One would think the escape sequence would be \u1F436, but instead Mist just shows a character that isn't what I want, presumably whatever emoji has the encoding \u1F43.

So then I tried with two unicode points: \uD83D\uDC36. Mist didn't show anything.

The following commit makes me think this is impossible, because it seems to me like the for loop has i iterating through four characters, or two bytes for each escape sequence:
https://github.com/ethereum/solidity/pull/666/commits/aa4593cab3d60468e5ea4318012c5252ebbc7d13

And as noted, unicode points don't seem to work, or at least aren't displayed in Mist (yet Mist shows the Unicorn emoji).

How in the world do I support an emoji consisting of 3+ bytes?

EDIT:

0xcaff found a bug in the way that Solidity decodes UTF-8 encoded bytes.

I've filed the issue on GitHub: https://github.com/ethereum/solidity/issues/2383
If someone has a fix, the bounty is theirs.

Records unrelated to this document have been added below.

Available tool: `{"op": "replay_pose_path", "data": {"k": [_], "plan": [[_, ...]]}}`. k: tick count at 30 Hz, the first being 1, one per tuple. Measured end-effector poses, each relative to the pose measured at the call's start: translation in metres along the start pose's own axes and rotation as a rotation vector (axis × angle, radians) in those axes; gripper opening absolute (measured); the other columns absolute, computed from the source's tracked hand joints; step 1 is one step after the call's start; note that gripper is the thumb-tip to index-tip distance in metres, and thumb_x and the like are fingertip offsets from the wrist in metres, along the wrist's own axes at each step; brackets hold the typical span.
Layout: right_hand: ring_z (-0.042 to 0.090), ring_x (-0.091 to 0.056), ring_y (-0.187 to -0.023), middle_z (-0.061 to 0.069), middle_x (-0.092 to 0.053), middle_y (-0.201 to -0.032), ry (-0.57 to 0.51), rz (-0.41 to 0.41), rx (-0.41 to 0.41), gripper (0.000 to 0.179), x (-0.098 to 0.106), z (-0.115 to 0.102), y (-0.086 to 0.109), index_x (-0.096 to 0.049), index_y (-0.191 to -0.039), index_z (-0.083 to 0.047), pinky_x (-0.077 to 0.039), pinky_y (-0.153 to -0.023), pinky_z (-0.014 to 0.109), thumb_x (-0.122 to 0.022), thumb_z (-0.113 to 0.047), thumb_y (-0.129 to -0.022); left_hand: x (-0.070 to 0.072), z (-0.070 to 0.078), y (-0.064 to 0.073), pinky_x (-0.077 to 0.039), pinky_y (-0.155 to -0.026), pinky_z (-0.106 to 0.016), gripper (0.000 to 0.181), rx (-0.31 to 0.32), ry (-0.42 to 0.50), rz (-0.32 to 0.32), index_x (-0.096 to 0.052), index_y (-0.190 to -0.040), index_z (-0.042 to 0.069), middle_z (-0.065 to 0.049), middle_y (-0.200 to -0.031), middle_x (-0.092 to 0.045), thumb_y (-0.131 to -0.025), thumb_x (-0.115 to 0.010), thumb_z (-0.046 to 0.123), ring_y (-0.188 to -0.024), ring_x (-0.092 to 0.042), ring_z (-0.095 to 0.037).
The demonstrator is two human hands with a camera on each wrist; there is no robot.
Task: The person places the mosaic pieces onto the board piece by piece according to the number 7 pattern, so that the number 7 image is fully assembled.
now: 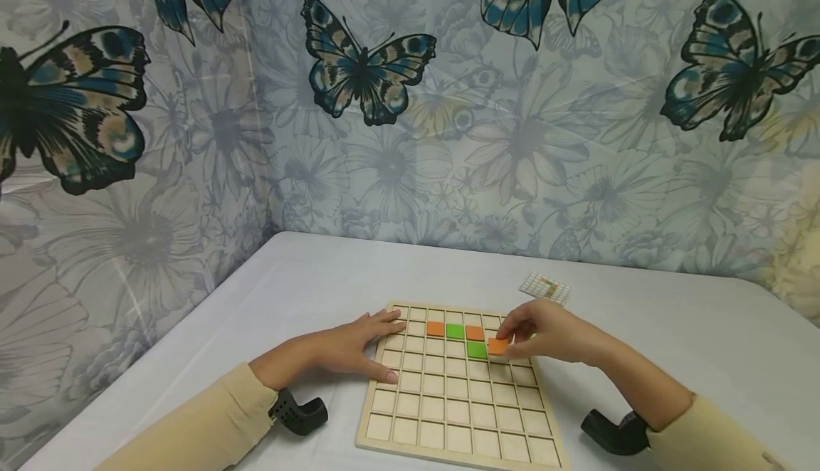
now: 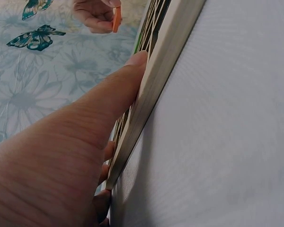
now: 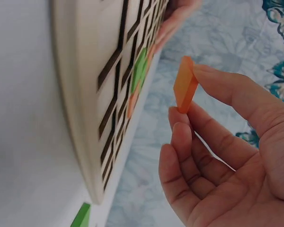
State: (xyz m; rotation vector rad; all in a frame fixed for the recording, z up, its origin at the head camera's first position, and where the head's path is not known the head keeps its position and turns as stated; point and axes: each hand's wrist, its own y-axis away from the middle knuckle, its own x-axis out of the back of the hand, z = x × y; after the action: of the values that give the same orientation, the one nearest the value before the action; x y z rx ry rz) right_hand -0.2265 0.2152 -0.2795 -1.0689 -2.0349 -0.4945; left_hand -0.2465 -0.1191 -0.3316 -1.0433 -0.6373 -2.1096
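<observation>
"Give me the count from your end."

"I've got one wooden board (image 1: pixel 431 409) on the white worktop (image 1: pixel 333 272), and three orange tiles (image 1: pixel 435 329): two sit in board cells, and the third orange tile (image 3: pixel 185 87) is in my right grip (image 1: pixel 541 330)."

"And green?"

"Three green tiles (image 1: pixel 455 331) as well. Two are in the board: one between the two seated orange ones, the other in the next row nearer me. The loose green tile (image 3: pixel 81 216) lies off the board, just beside its right edge. I also see one small grid card (image 1: pixel 544 287) beyond the board's far right corner, and two black wrist mounts (image 1: pixel 300 414), one per arm."

"How is the right side holding?"

"Clamped on that third orange tile, thumb against fingertip, only the tile's thickness apart. Both wrist views show me the tile clear of the board's surface, over its right side."

"Left?"

"My left grip (image 1: pixel 354 343) pinches nothing. Thumb and fingers are spread well apart, the thumb resting on the board's left border and the fingertips at its far left corner."
</observation>
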Motion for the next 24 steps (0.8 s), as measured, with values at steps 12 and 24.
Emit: {"op": "replay_pose_path", "data": {"k": [12, 24], "plan": [[0.007, -0.053, -0.067, 0.002, -0.065, -0.084, -0.03, -0.085, 0.03, 0.02, -0.01, -0.008, -0.013, -0.071, -0.087, -0.005, -0.049, -0.059, 0.021, -0.078, -0.016, -0.073, 0.0, 0.0, 0.0, -0.01, -0.115, -0.057, 0.082, 0.007, -0.005, -0.002, -0.03, -0.147, 0.028, 0.003, -0.158, -0.011, -0.078, -0.069, 0.052, -0.145, 0.001, -0.035], [0.007, -0.055, -0.063, 0.002, -0.065, -0.08, -0.029, -0.157, 0.052, 0.018, -0.018, -0.011, -0.019, -0.069, -0.086, -0.005, -0.049, -0.056, 0.021, -0.078, -0.014, -0.073, 0.001, 0.0, 0.0, -0.007, -0.116, -0.054, 0.083, -0.01, -0.011, -0.007, -0.03, -0.147, 0.026, 0.002, -0.158, -0.01, -0.079, -0.068, 0.053, -0.145, 0.0, -0.035]]}}
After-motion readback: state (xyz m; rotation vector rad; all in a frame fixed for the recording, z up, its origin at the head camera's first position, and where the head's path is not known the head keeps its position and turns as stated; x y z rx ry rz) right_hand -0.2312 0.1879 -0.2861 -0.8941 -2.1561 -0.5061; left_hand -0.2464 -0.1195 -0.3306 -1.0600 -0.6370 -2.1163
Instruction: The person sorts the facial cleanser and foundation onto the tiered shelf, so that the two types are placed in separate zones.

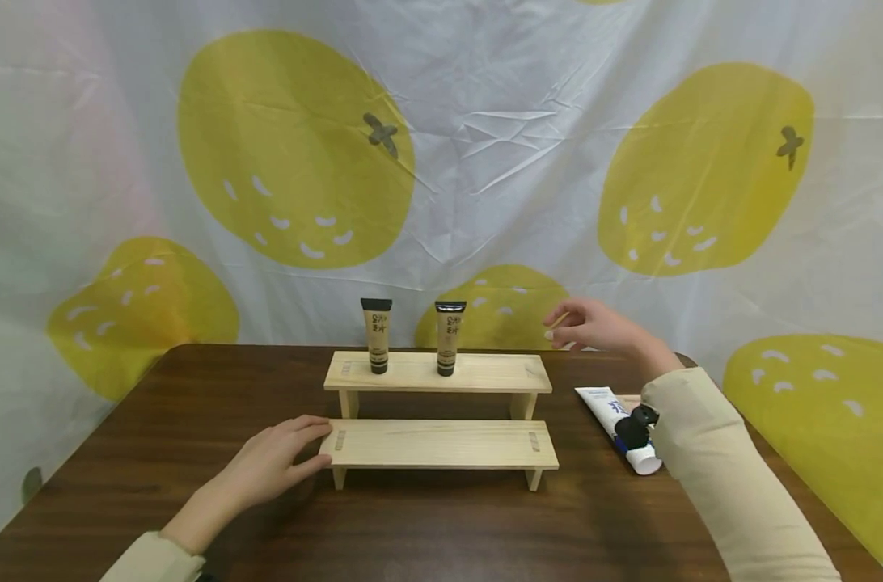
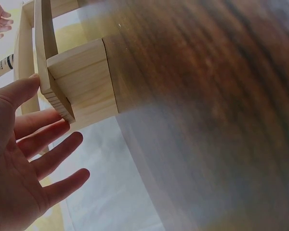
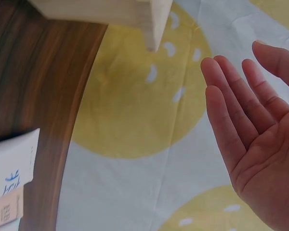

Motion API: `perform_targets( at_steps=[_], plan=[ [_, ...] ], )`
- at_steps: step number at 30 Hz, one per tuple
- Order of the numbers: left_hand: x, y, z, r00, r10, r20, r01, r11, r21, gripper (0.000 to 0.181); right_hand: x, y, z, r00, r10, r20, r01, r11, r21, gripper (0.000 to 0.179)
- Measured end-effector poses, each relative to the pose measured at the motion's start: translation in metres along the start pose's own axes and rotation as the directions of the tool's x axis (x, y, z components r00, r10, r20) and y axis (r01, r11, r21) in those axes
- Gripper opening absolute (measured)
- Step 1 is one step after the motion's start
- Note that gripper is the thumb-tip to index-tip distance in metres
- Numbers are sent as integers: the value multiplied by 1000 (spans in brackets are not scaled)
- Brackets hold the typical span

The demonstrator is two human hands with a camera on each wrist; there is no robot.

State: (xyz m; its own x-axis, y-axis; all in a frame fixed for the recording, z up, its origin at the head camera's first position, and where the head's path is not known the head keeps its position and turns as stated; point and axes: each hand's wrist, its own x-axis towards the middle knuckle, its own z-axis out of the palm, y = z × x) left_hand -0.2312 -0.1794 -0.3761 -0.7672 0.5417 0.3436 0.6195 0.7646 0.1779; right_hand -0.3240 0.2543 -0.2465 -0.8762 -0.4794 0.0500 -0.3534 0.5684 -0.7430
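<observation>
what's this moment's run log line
left hand: touches lower shelf | right hand: raised, empty | two tan tubes: upright on upper shelf | white tube: lying right of shelves

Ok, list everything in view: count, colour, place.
Table: one, dark brown, foreground.
Cloth: one, white with yellow fruit, behind the table.
Upper shelf: one, pale wood, towards the back.
Lower shelf: one, pale wood, in front.
Small tubes: two, gold and black, upright on the upper shelf.
Lettered tube: one, white and blue, lying on the table's right.
Partly hidden item: one, pinkish, beside that tube.
Wrist device: one clear, black, right wrist.
Sleeves: two, cream, both forearms.
Left hand: one, bare, fingers touching the lower shelf's left end.
Right hand: one, bare, raised right of the upper shelf.
</observation>
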Motion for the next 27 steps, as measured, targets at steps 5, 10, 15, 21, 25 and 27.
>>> perform_targets(
  at_steps=[5,10,15,21,25,27],
  plan=[
    [0,1,0,1000,-8,5,8,1000,-3,45,-13,12,-7,1000,-1,-18,1,1000,-7,24],
    [0,0,1,1000,-6,-6,6,1000,-3,43,-30,26,-8,997,73,-33,-70,994,88,23],
    [-1,-2,3,999,13,-39,-13,1000,-4,44,-42,40,-11,994,87,-70,-83,995,58,23],
    [-1,-3,5,996,38,-75,-38,999,0,44,-52,55,-15,992,60,-110,-58,998,21,25],
    [0,-3,4,999,17,-44,-17,1000,-3,44,-56,65,-15,987,76,-143,-77,997,3,28],
    [0,-2,4,1000,10,-29,-10,1000,-1,44,-59,71,-15,983,95,-155,-97,995,-6,31]
  ],
)
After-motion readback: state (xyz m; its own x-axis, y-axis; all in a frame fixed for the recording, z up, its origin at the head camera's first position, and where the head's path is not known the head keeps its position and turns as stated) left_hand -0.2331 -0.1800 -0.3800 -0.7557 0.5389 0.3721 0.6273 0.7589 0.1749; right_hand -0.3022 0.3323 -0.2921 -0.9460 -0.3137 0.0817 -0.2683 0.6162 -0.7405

Otherwise it will go to 0xcaff.

EDIT II:

The issue has been closed, UTF-8 validation has been fixed (or at least improved) and changes have been merged: https://github.com/ethereum/solidity/pull/2386

Now you can use emojis in Solidity with something like:

string public constant working = hex"F09F90B6";

Using the UTF-8 encoded bytes that can be generated from sites like https://mothereff.in/utf-8.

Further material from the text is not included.